Activity — Using the data below, return the stretch from the line that contains "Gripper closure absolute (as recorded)" through the line that contains "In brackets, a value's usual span", both included, exactly as it stands and nothing beyond it.

Input data —
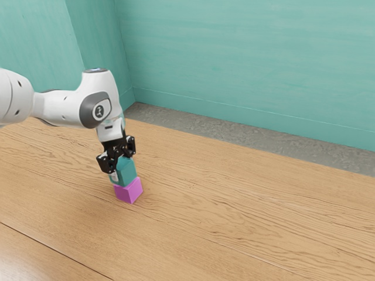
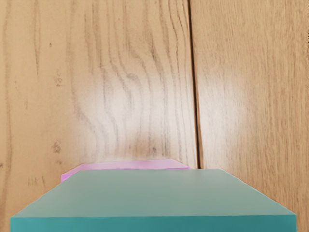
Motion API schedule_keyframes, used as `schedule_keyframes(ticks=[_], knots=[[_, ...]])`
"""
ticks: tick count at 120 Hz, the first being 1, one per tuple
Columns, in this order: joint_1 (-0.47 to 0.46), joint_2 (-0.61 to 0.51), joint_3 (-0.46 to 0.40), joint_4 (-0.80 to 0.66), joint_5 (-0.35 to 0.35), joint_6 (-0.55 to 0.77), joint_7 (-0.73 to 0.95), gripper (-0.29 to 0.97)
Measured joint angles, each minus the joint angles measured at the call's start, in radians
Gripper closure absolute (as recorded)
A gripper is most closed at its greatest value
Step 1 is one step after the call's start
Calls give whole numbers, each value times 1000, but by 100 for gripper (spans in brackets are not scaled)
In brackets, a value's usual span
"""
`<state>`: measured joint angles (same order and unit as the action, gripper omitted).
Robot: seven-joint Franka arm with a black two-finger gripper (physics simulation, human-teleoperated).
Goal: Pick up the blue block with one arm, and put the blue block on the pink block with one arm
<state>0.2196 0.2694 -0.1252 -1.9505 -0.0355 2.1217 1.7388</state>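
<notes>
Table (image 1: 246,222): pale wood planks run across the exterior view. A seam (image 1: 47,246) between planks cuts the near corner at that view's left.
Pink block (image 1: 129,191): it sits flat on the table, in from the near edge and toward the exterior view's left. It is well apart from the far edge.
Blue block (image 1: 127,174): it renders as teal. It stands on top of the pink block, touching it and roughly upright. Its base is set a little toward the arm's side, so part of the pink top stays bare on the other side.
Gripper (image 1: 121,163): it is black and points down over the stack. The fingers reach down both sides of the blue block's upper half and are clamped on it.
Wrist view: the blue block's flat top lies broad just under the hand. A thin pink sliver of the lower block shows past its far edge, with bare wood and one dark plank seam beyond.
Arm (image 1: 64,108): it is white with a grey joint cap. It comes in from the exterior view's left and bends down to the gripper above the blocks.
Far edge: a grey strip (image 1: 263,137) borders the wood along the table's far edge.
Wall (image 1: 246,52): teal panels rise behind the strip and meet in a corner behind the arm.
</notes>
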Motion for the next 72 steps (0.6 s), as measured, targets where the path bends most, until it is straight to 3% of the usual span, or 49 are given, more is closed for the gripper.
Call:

Response for this exercise —
Gripper closure absolute (as recorded)
A gripper is most closed at its greatest value
Step 1 is one step after the call's start
Calls give whole numbers, each value times 1000, but by 100 for gripper (spans in brackets are not scaled)
In brackets, a value's usual span

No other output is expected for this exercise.